* _Assignment_: In the entries below, find the line with "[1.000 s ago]" and the line with "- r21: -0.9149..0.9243". Return those two lines and all lines between them, exactly.

╔══

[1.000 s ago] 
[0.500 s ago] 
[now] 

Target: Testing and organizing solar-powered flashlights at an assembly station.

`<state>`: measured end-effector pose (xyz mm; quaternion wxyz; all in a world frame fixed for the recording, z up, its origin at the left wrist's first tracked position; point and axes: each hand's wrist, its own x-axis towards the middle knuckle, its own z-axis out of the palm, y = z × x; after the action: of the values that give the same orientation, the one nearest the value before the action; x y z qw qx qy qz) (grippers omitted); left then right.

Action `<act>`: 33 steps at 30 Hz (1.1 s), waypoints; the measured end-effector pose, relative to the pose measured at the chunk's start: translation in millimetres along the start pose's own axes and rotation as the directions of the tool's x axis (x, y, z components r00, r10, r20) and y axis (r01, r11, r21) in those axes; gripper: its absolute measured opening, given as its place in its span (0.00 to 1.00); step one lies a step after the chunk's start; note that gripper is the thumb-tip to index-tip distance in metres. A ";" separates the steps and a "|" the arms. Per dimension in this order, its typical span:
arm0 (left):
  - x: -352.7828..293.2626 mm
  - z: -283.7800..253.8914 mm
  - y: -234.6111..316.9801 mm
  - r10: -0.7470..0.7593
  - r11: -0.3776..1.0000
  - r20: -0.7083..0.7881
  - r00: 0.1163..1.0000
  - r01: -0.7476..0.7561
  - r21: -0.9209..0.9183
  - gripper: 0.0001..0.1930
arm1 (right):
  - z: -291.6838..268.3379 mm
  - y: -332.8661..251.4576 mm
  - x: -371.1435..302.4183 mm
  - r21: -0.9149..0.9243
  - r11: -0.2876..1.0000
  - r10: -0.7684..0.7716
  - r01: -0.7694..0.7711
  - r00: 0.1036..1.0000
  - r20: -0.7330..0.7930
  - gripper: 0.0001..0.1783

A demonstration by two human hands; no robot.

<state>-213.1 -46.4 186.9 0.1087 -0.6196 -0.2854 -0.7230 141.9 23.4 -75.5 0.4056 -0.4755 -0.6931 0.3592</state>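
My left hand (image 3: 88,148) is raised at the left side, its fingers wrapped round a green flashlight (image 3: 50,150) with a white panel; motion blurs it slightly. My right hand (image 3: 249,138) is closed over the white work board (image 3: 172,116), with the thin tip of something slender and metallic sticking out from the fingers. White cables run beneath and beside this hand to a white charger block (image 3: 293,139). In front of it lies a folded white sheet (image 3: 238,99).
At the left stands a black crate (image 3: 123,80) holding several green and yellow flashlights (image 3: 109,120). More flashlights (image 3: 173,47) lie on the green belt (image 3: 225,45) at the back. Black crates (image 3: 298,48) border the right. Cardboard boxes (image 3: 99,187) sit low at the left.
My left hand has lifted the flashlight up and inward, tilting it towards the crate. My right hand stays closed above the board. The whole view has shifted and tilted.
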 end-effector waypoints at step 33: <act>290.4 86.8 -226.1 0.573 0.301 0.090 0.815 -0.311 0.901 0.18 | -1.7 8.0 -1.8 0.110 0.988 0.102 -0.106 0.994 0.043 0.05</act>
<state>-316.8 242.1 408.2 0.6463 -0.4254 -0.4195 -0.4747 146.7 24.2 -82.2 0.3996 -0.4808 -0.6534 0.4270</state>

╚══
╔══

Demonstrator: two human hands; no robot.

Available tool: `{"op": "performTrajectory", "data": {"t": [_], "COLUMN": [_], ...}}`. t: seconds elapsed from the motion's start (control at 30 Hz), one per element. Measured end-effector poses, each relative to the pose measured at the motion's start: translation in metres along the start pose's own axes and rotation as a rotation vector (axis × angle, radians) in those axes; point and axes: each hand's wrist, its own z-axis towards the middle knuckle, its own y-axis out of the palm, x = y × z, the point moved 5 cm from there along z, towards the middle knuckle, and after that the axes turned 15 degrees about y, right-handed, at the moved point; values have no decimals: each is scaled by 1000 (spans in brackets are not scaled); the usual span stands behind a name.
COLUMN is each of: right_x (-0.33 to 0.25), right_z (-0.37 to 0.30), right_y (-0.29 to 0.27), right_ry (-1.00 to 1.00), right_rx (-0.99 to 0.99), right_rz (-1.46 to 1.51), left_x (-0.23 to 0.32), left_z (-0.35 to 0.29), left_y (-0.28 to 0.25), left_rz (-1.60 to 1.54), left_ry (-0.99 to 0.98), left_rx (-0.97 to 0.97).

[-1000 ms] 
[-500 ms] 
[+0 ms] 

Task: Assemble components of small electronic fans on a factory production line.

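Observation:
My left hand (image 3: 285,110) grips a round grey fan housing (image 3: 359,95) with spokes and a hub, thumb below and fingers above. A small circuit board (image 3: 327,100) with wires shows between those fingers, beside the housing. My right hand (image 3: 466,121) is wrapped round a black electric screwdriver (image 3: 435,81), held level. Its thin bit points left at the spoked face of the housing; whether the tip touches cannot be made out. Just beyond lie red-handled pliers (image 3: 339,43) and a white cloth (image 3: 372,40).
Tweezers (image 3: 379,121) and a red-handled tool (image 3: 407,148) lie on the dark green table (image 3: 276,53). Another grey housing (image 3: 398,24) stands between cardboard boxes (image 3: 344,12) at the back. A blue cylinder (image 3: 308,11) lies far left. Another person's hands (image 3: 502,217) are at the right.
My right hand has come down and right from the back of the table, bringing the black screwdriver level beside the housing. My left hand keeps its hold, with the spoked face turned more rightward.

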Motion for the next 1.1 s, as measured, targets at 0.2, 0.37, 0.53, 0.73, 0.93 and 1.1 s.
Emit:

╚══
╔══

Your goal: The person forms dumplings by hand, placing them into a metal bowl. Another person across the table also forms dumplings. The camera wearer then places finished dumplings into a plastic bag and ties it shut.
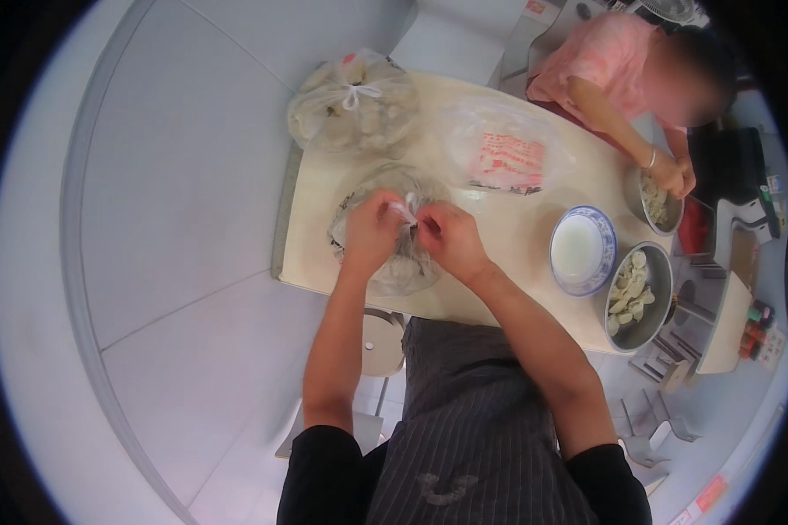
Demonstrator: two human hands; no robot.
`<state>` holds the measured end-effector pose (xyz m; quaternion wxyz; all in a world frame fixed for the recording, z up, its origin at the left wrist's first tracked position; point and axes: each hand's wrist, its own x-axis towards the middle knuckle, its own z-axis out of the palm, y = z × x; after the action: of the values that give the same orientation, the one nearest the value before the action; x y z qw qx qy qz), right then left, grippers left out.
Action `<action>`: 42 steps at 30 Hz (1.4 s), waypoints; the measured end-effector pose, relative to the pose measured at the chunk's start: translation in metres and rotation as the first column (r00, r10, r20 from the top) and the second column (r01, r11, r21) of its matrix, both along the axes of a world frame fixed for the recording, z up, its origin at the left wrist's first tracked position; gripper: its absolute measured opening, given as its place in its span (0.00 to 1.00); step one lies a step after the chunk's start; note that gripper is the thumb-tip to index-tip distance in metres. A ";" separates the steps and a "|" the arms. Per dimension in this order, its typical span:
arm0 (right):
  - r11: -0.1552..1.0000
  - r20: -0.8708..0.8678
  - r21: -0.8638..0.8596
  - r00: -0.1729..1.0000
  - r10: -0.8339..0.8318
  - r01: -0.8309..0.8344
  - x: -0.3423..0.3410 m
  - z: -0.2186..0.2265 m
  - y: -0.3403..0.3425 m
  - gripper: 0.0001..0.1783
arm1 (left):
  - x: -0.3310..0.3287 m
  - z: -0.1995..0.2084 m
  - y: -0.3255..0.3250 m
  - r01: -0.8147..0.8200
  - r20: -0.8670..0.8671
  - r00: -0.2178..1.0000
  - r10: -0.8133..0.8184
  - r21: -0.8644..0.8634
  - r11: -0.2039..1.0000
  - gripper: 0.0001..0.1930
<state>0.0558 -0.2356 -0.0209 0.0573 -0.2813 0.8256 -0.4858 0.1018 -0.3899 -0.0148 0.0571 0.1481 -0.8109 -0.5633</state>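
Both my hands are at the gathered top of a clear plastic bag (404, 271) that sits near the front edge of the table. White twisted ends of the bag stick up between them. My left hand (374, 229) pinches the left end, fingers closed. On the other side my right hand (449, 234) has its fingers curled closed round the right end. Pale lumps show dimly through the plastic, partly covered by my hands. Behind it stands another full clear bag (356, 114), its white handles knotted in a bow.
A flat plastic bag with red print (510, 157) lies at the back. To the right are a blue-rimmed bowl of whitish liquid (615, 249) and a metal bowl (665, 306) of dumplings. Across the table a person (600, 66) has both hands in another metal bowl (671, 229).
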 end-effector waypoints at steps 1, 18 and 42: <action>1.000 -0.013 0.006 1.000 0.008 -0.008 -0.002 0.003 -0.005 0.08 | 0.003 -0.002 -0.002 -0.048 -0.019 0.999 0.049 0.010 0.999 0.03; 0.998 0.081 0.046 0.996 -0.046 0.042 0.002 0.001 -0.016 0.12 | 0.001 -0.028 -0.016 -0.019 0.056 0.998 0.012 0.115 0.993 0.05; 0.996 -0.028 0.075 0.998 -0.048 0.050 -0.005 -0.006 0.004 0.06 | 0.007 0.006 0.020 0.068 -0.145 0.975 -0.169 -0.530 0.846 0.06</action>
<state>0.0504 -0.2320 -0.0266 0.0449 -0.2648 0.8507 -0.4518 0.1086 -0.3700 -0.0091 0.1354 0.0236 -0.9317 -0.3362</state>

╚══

* _Reply_:
[1.000 s ago] 
[0.500 s ago] 
[now] 

Target: Testing and organizing solar-powered flashlights at an assembly station.

`<state>`: measured end-effector pose (xyz mm; quaternion wxyz; all in a world frame fixed for the recording, z up, its origin at the left wrist's first tracked position; point and axes: each hand's wrist, its own x-axis towards the middle knuckle, its own z-axis out of the palm, y = z × x; after the action: of the values that give the same orientation, the one nearest the value before the action; x y z qw qx qy qz) (grippers omitted); left then right.

Action `<act>`: 33 steps at 30 Hz (1.1 s), waypoints; the measured end-effector pose, relative to the pose measured at the chunk's start: translation in millimetres along the start pose's own axes and rotation as the directions of the tool's x axis (x, y, z components r00, r10, r20) and y axis (r01, r11, r21) in those axes; gripper: its absolute measured opening, given as its place in its span (0.00 to 1.00); step one lies a step after the chunk's start; note that gripper is the thumb-tip to index-tip distance in metres. A ";" separates the steps and a "|" the arms. Per dimension in this order, its typical span:
arm0 (left):
  - x: -352.7828..293.2626 mm
  - z: -283.7800..253.8914 mm
  - y: -234.6111..316.9801 mm
  - r10: -0.7470..0.7593
  - r11: -0.3776..1.0000
  - r20: -0.7083..0.7881
  - r00: 0.1163..1.0000
  - r01: -0.7476..0.7561
  - r21: -0.9209..0.9183
  - gripper: 0.0001..0.1930
arm1 (right):
  - z: -291.6838..268.3379 mm
  - y: -332.8661..251.4576 mm
  - x: -371.1435..302.4183 mm
  - r21: -0.9149..0.9243

The answer contains nothing more.